# MISSOURI: Doctrinal Concerns of Southwest Baptist University Alumni



## chatwithstumac (Apr 23, 2019)

This letter stems from an ongoing issue at SBU regarding the expulsion of Dr. Bass. Dr. Bass brought forth some of these allegations and was fired for it. It was covered in The Pathway and SBC Voices. The reason I am reposting: I know some of the alumni who signed off on the article below and I trust their judgment.

*Doctrinal Concerns of Southwest Baptist University Alumni*

Having observed the recent controversies at our alma mater, Southwest Baptist University (SBU), a number of like-minded alumni have corresponded and determined it would be beneficial to provide alumni testimony and express our concerns regarding SBU.

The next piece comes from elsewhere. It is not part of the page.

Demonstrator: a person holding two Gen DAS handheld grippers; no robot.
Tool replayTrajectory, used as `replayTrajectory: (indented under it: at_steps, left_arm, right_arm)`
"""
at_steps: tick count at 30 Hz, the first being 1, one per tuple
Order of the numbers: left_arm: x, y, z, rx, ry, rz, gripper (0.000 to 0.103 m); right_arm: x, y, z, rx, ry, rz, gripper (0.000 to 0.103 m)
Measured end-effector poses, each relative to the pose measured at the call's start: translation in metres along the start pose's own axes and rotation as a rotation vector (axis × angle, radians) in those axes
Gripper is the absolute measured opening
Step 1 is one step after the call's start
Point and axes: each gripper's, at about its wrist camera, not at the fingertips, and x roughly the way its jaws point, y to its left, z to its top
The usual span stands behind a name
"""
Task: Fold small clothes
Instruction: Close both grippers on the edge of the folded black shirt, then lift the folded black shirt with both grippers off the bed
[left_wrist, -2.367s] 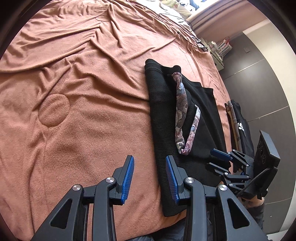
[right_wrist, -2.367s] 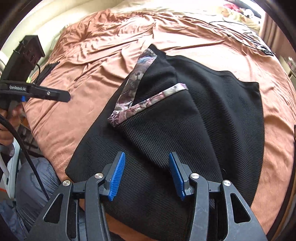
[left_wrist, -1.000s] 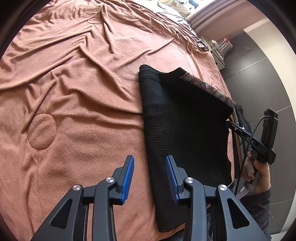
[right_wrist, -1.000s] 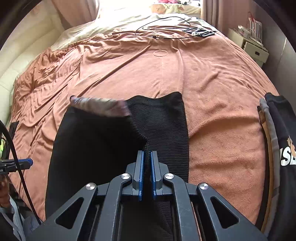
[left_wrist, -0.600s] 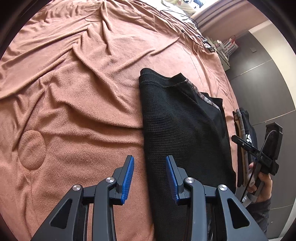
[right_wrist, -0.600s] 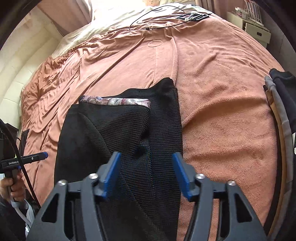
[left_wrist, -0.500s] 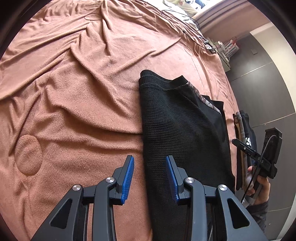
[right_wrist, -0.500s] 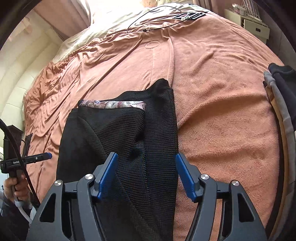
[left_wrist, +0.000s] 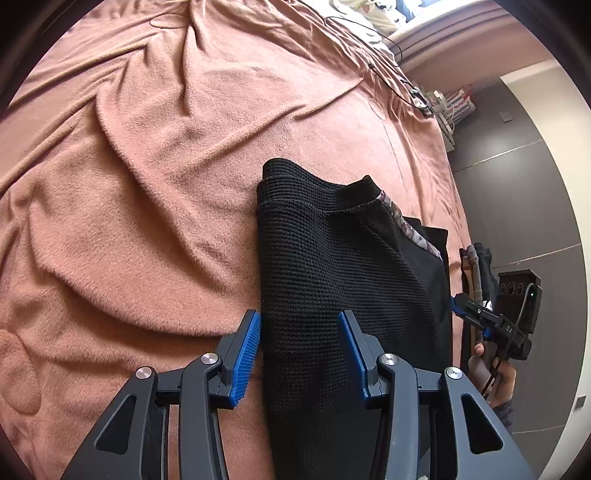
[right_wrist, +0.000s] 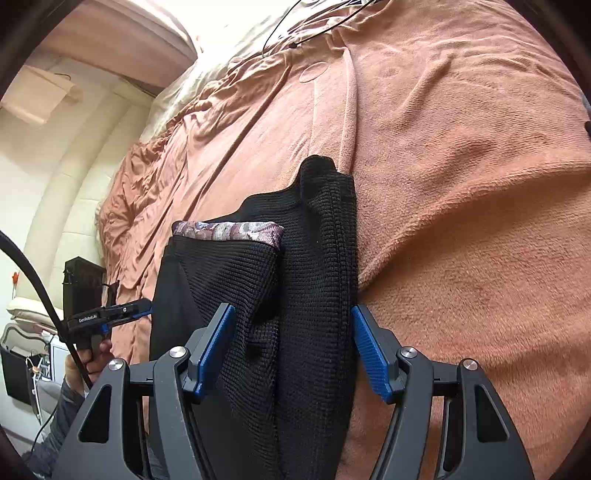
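A black knitted garment (left_wrist: 343, 269) with a floral-patterned trim (left_wrist: 410, 229) lies folded lengthwise on the rust-coloured bedspread (left_wrist: 147, 166). My left gripper (left_wrist: 299, 350) is open and straddles the garment's left near edge. In the right wrist view the garment (right_wrist: 295, 288) shows its floral band (right_wrist: 229, 230). My right gripper (right_wrist: 291, 350) is open and straddles the garment's right edge. Each gripper shows in the other's view: the right one (left_wrist: 476, 317) at the far right, the left one (right_wrist: 110, 314) at the left.
A stack of folded clothes (left_wrist: 476, 266) lies at the bed's right edge. Black cables (left_wrist: 373, 48) run across the far end of the bed. Dark wardrobe panels (left_wrist: 524, 192) stand to the right. A cream padded headboard (right_wrist: 66, 184) is at the left.
My right gripper was shut on the garment's side and laid it over; it then opened. Both grippers have since moved down closer to the garment's near end.
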Motion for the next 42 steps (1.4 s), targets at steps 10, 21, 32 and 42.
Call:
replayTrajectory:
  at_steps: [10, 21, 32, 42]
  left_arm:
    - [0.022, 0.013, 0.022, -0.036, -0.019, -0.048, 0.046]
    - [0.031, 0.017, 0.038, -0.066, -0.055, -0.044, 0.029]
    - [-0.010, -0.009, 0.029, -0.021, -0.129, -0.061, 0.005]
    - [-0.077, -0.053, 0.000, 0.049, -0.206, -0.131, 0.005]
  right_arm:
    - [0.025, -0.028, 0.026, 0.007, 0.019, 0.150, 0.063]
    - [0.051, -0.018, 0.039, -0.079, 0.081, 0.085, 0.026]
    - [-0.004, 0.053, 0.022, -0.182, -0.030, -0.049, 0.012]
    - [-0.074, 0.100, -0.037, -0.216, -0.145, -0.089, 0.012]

All of us had amicable relationships with our professors. Some of our professors welcomed us into their homes and treated us with genuine kindness and respect. These positive experiences notwithstanding, we are compelled by recent events to bring to light doctrinal concerns related to some of the Redford faculty and their teaching.

Read more: https://sbcvoices.com/doctrinal-concerns-of-southwest-baptist-university-alumni/


----------



## Dekybo (Apr 25, 2019)

Very sad. Dr. Bass really helped me to become interested in church history.


----------



## Silas22 (Apr 26, 2019)

Wow, this is very similar to the education I recieved at a small SBC college in AR. Ironically, Dr. Reeves taught there before going to SBU. 

Based on my experience, the SBC lost a generation of men attending seminary during the conservative resurgence. Many went left, or at the very least moderate, due to the heavy handed actions of conservatives (which I felt was needed).


----------